The sun does not fall on everyone


“The more you suffer, the more you see glory.” At Tres Cruces, this saying seems to fit perfectly. The colder it feels at the lookout point, the more beautiful the experience will be. The more the icy wind blows, the warmer the sunrise will seem.
Of all the times I’ve been to Tres Cruces, each one has been beautiful and memorable in its own way. I’ve always heard that you need “luck” to see the sunrise and take “real” photos with the sun. And yes, you really do have to be lucky. Sometimes you just can’t see it because of the fog.
You suffer the cold, invest time, travel, and expectations, and sometimes it all comes down to disappointment: staying up all night to see nothing. Can you imagine?
I remember once we went up with a group of visitors. Upon reaching the checkpoint, it was strange not to feel either the cold or the icy wind. Some were sleepy, others were sick. It was foggy, not a single star could be seen—barely, at times, the moon. We stayed in the car to avoid the cold, but the strange thing was that it wasn’t cold at all. We just waited. In the end, we didn’t see the sunrise.
For many, it was their first time. All of us sitting in silence, amidst the fog, shared the same feeling: sadness, rather than anger.
The lookout guards said we might see something at noon, but it wouldn’t be the same. We went down, discouraged, and I realized that the Tres Cruces sunrise isn’t for everyone.
That day I also learned something: does the value of a place depend solely on the sunrise? It seems that for many it does. But if we ever get to see that sunrise that appears in the photos, we should be grateful for it.

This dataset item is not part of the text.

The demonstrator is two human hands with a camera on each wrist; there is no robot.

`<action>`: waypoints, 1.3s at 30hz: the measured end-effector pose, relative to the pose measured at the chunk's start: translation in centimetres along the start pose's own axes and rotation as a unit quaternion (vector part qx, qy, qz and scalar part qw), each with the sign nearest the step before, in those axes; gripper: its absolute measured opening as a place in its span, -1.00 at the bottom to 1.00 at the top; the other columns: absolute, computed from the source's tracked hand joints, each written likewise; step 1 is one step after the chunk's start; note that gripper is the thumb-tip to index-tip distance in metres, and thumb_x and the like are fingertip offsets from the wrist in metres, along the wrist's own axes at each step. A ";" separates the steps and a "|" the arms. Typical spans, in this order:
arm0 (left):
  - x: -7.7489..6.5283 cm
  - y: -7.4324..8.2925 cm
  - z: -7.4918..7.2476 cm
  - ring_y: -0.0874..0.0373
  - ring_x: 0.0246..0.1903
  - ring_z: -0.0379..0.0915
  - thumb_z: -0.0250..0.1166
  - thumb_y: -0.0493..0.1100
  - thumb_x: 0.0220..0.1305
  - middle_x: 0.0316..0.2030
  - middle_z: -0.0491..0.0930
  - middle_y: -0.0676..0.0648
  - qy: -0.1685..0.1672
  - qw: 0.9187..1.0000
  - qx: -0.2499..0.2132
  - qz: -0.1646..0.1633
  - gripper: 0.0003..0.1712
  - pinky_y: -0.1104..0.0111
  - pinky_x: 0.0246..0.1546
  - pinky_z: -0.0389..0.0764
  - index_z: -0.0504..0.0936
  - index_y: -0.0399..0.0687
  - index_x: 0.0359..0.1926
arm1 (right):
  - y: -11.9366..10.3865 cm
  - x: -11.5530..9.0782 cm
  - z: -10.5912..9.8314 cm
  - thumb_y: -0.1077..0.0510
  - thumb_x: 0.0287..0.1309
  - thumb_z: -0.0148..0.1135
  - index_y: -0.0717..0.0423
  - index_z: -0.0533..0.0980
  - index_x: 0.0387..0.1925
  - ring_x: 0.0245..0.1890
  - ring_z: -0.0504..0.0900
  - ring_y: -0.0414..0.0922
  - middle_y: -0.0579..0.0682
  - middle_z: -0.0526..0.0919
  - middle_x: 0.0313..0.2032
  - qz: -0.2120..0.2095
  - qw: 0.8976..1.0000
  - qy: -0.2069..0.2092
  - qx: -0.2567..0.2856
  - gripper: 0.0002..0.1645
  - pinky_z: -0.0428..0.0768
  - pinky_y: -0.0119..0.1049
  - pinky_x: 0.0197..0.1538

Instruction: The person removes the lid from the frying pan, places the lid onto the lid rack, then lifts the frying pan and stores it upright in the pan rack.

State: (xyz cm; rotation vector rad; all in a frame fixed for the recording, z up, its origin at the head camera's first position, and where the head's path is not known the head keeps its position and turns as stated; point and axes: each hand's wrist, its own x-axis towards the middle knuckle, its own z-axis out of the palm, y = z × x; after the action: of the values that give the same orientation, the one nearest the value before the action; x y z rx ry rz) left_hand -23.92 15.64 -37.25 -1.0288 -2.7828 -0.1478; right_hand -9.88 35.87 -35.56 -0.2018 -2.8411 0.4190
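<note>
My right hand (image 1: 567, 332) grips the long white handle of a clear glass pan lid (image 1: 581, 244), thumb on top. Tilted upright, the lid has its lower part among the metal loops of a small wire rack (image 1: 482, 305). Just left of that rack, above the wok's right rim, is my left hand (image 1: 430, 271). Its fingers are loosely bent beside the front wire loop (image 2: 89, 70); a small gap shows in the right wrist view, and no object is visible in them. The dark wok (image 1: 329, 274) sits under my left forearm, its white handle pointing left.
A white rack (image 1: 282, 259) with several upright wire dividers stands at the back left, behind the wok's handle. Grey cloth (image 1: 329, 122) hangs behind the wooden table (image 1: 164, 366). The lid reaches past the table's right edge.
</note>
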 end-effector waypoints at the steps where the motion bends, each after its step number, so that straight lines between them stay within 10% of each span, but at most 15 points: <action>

I don’t know if it’s luck or just nature.
Respecting the place, leaving it clean, and being grateful should be part of the experience. In Cusco-Paucartambo, you can see unique things, and that should also be taken care of.
Ultimately, Tres Cruces de Oro is a fascinating experience. Your intention and energy are very important for enjoying it. You could bring coca leaves to give thanks, take care of the place, leave no trash, and remember that you’re not alone: other people also seek that connection with the sunrise. Anything goes.